**Exercise goal**
As you work through the listing below, copy each line exactly and drop the images.

Given data: Begin

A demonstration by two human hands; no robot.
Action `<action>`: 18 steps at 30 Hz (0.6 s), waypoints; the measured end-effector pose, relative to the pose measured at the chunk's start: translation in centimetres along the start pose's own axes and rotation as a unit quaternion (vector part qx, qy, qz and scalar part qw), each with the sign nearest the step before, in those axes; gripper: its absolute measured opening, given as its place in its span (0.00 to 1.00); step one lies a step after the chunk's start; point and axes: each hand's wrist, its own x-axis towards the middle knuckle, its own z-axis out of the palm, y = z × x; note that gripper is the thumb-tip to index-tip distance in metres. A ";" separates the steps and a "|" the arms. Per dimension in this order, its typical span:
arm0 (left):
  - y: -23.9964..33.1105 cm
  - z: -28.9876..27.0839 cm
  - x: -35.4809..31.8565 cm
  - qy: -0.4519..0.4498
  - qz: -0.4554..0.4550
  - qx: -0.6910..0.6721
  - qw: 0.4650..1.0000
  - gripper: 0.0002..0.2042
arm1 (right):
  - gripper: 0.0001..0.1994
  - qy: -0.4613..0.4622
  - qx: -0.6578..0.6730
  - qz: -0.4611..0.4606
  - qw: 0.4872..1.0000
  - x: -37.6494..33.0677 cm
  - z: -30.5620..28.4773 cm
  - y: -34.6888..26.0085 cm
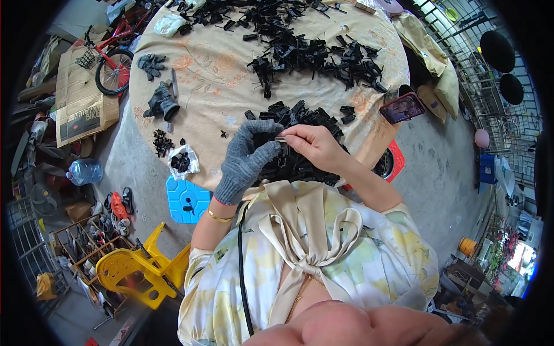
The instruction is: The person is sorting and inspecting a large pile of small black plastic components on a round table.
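At the near edge of the round table draped in a beige flowered cloth (213,86), the person's two hands meet over a heap of small black plastic parts (300,124). The left hand (245,161), in a grey knitted glove, is curled shut around one black plastic piece (266,140), and the bare right hand (311,144) pinches a thin silvery metal pin (280,139) between thumb and fingertips, its tip touching that piece. Just left, near the same edge, lies a clear plastic bag of little black bits (183,161). Farther along the left edge rest a dark bundled glove (161,102) and another pair (151,63). A phone with a lit screen (402,107) stands at the right edge. A broad scatter of black parts (311,49) covers the far side.
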 end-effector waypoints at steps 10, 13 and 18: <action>0.6 0.8 -1.0 0.000 0.012 0.142 0.990 0.20 | 0.08 -0.039 0.013 0.017 0.999 -0.1 0.0 0.0; 0.7 0.9 -1.0 -0.005 -0.001 0.156 0.988 0.20 | 0.09 -0.056 0.012 0.007 0.998 -0.2 -0.1 0.4; 0.5 1.0 -1.0 0.000 0.010 0.143 0.990 0.21 | 0.09 -0.060 -0.011 0.013 0.998 -0.3 -0.5 -0.2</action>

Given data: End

**Solved problem**
A demonstration by two human hands; no robot.
Action `<action>`: 18 steps at 30 Hz (0.6 s), waypoints; the measured end-effector pose, relative to the pose measured at the chunk's start: translation in centimetres along the start pose's own axes and rotation as a unit quaternion (vector part qx, qy, qz and scalar part qw), each with the sign nearest the step before, in those axes; gripper: its absolute measured opening, given as its place in its span (0.00 to 1.00); step one lies a step after the chunk's start; point and axes: each hand's wrist, its own x-axis towards the middle knuckle, its own z-axis out of the palm, y = z × x; note that gripper is the thumb-tip to index-tip distance in metres. A ";" separates the steps and a "|" the arms. Per dimension in this order, its typical span:
arm0 (left):
  - y: -23.9964..33.1105 cm
  - z: -28.9876..27.0839 cm
  - x: -35.4809..31.8565 cm
  - qy: -0.4519..0.4498
  - qz: -0.4554..0.4550
  - qx: -0.6910..0.6721
  - qw: 0.4650..1.0000
  - gripper: 0.0002..0.2042
arm1 (right):
  - gripper: 0.0001..0.1994
  - qy: -0.4613..0.4622
  - qx: -0.6578..0.6730
  - qz: -0.4611..0.4606
  - qw: 0.4872..1.0000
  - x: -37.6494..33.0677 cm
  - z: -30.5620..28.4773 cm
  - y: -34.6888..26.0085 cm
The instruction is: The person is sorting and inspecting a large pile of small black plastic components on a round table.
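At the near edge of the round table draped in a beige flowered cloth (213,86), the person's two hands meet over a heap of small black plastic parts (300,124). The left hand (245,161), in a grey knitted glove, is curled shut around one black plastic piece (266,140), and the bare right hand (311,144) pinches a thin silvery metal pin (280,139) between thumb and fingertips, its tip touching that piece. Just left, near the same edge, lies a clear plastic bag of little black bits (183,161). Farther along the left edge rest a dark bundled glove (161,102) and another pair (151,63). A phone with a lit screen (402,107) stands at the right edge. A broad scatter of black parts (311,49) covers the far side.
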 end-effector waypoints at steps 10, 13 and 18: <action>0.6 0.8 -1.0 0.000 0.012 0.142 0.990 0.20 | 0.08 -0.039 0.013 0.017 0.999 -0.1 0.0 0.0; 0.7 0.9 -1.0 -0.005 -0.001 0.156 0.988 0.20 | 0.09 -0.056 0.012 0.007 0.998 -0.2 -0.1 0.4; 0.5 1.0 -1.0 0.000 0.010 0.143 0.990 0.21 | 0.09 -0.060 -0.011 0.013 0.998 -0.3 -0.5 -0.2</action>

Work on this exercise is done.